У кровати, держа руку моей матери, стоял на коленях незнакомый мужчина и, припав лицом к этой утопающей в одеяле руке, плакал; спина и плечи его сотрясались, он целовал руку матери, а та запустила пальцы свободной руки в его почти совершенно седые коротко стриженные волосы, словно пытаясь, нежно и утешающе, притянуть к себе его голову.
Я увидел это, войдя в комнату, и почувствовал, будто грудь мою вспороли ножом: так, значит, не только Янош Хамар, но есть еще и другой! и ненависть понесла меня дальше к кровати, я сделал еще несколько шагов, когда мужчина, не слишком быстро, оторвал голову от материной руки, а мать, тут же отпустив его волосы и слегка приподнявшись на своих подушках, метнула взгляд в мою сторону, явно испугавшись, что я разоблачил ее жуткую тайну, и велела мне выйти из комнаты.
Но незнакомец, напротив, попросил меня подойти ближе.
Они сказали это синхронно, мать – прерывающимся голосом, одновременно запахивая на груди вырез мягкой белой ночной рубашки, из чего я сразу сообразил, чем они занимались, она показывала, показывала этому чужаку свою грудь! показывала, что ее нет, что ее удалили, показывала свои шрамы, а незнакомец обратился ко мне приветливо, словно и правда обрадовался моему неожиданному появлению; я растерянно замер на месте, сбитый с толку и появлением незнакомца, и их противоречивыми призывами.

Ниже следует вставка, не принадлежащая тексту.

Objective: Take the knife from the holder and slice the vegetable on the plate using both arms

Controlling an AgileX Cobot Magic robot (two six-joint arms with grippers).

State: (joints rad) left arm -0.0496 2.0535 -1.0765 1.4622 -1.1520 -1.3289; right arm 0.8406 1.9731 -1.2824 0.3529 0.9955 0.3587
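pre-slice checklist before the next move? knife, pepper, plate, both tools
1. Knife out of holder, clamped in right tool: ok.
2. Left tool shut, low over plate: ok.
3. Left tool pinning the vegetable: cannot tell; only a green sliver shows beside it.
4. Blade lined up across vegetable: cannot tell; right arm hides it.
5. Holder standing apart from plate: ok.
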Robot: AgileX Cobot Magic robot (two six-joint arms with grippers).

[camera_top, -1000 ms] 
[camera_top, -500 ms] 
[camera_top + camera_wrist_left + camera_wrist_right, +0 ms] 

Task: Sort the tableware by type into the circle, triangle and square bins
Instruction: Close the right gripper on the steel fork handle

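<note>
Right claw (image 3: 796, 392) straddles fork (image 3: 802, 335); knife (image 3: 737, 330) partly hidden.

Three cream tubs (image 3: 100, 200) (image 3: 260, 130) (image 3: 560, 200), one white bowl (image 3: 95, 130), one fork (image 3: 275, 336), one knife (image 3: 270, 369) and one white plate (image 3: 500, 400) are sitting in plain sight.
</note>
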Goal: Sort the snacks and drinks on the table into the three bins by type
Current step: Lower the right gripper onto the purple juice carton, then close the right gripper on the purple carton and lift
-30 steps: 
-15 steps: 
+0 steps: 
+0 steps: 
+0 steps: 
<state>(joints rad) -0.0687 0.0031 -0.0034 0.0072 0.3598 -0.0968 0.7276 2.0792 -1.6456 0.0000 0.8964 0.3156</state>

Сноп яркого, еще по-зимнему строгого солнца, проникая через задернутые занавески, рисовал на безжизненно сверкающем полу затейливые узоры, и казалось, вокруг все звенело, отвратительно звенел свет, за окном шумели водосточные трубы, по которым с бульканьем, хлюпаньем стекала тающая на крыше снежная жижа, и казалось, будто кто-то нарочно усиливал этот звук, от которого едва не лопались перепонки; сноп света не освещал их, достигая лишь до изножья кровати, где лежал небольшой, перевязанный шпагатом пакет, и когда незнакомец, стирая с глаз слезы, распрямился, а потом улыбнулся и встал, я уже знал, кто он, но узнавать его не хотел; костюм его выглядел так же странно, как и пальто на вешалке; это был светлый, несколько полинявший летний костюм; он был высокого роста, гораздо выше, чем тот Янош Хамар, который остался в моих воспоминаниях и которого мои ощущения наотрез отказывались признавать, ибо гул моих ощущений защищал другие чувства; лицо его было бледное и красивое, а костюм и рубашка – мятые.